## THE INPUT
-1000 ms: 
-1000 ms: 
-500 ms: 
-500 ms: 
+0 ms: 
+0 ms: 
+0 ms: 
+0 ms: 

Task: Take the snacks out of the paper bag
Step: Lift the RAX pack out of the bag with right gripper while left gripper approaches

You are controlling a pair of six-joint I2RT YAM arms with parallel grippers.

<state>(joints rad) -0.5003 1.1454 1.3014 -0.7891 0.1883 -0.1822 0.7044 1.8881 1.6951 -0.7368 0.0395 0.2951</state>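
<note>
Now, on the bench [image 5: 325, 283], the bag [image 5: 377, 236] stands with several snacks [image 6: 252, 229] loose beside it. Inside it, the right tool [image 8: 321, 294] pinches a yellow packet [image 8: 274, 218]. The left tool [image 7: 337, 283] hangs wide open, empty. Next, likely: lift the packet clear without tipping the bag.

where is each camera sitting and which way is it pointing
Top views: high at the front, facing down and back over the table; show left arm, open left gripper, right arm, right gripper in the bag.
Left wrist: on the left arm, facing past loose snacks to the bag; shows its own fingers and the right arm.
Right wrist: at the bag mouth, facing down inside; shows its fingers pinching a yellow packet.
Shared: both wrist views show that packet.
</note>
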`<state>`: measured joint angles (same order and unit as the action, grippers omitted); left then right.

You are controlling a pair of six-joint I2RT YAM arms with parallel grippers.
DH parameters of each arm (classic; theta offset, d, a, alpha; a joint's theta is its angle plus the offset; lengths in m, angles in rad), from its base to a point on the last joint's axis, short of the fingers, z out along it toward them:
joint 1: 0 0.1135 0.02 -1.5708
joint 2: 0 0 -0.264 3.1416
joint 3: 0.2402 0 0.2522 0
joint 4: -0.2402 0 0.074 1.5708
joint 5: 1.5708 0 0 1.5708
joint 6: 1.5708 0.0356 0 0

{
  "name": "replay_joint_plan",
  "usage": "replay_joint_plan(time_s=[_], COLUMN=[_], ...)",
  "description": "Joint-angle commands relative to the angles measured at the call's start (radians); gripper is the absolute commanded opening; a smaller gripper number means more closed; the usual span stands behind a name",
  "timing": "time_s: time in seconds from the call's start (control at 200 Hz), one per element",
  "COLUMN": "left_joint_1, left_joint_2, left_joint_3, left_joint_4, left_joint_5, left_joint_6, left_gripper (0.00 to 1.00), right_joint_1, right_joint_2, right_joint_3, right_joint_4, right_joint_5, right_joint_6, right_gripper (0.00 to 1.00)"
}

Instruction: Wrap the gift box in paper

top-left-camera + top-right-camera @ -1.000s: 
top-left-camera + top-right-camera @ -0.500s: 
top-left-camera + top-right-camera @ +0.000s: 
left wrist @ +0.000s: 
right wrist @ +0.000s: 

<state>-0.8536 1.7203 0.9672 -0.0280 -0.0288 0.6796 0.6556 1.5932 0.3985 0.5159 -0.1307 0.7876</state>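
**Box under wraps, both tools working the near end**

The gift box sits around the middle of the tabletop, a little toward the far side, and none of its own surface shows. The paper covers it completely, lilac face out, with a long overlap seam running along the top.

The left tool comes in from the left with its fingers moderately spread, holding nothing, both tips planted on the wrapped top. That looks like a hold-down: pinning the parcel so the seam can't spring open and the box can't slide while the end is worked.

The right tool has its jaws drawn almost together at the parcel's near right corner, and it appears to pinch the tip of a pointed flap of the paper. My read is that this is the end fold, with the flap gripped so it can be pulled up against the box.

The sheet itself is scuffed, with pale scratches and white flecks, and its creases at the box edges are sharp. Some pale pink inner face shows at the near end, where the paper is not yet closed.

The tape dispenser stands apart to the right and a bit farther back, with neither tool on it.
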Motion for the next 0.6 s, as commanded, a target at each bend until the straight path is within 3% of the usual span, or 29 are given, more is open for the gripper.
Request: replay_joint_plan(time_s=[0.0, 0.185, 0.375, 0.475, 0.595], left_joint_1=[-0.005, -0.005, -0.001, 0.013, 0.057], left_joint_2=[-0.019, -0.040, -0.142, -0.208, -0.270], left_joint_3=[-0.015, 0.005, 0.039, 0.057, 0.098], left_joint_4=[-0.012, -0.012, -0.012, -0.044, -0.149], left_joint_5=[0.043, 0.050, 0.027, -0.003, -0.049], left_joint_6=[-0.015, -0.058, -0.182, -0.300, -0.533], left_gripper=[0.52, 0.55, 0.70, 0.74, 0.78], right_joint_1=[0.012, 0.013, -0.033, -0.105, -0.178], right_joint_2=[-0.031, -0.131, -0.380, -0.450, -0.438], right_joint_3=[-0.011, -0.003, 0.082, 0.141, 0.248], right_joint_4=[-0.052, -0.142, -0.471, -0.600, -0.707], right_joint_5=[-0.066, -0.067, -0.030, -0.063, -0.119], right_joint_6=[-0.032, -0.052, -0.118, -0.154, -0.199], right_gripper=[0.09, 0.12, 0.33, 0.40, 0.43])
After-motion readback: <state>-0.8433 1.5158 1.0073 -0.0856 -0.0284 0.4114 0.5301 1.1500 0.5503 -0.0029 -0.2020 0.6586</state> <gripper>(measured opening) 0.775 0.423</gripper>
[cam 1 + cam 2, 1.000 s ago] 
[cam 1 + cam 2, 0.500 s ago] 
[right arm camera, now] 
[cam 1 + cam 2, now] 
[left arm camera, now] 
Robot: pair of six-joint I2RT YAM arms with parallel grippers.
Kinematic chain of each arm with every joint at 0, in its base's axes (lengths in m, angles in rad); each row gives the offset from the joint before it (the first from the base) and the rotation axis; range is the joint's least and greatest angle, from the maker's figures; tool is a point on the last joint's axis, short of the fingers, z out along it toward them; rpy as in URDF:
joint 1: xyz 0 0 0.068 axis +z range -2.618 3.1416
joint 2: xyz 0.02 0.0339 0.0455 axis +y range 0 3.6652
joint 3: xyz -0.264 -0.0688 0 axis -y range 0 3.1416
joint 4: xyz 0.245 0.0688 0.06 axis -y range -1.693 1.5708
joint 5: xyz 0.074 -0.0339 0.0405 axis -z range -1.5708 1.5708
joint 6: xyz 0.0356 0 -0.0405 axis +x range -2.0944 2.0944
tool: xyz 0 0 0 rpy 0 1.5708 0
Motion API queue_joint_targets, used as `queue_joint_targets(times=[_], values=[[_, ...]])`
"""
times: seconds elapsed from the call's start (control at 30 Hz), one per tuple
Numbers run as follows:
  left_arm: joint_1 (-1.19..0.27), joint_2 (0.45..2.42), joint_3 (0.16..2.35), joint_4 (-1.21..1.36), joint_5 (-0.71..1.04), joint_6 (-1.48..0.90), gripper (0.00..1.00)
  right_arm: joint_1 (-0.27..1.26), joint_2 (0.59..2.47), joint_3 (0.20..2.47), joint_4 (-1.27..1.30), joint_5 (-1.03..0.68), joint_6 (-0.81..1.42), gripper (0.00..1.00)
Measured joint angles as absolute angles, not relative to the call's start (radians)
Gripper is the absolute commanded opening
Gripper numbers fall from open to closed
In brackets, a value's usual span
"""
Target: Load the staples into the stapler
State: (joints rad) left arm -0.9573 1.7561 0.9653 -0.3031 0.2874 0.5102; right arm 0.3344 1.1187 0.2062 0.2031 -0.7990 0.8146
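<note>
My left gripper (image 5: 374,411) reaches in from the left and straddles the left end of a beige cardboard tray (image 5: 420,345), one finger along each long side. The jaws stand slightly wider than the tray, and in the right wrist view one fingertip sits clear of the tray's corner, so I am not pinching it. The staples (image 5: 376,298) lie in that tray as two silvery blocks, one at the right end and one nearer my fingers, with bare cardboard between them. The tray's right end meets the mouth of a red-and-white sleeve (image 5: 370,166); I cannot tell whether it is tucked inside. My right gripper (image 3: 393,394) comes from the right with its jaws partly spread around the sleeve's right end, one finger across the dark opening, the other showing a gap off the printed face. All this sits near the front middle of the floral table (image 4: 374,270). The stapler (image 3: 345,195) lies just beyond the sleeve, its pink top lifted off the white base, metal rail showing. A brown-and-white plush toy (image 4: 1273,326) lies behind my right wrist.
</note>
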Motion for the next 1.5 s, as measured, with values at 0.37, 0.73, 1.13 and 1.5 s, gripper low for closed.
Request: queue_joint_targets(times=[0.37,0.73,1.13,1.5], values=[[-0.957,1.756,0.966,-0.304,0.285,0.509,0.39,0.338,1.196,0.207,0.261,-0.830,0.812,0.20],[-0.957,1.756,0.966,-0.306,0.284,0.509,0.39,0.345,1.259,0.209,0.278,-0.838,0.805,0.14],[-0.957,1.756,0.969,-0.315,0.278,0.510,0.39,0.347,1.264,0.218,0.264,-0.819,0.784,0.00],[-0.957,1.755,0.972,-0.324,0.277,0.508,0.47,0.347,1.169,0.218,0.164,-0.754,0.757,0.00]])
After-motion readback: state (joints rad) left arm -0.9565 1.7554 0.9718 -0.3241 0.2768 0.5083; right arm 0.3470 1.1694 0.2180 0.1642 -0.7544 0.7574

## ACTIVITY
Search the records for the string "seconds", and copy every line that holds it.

## EXERCISE OUTPUT
  "timing": "time_s: time in seconds from the call's start (control at 200 Hz), one per element",
times: seconds elapsed from the call's start (control at 30 Hz), one per tuple

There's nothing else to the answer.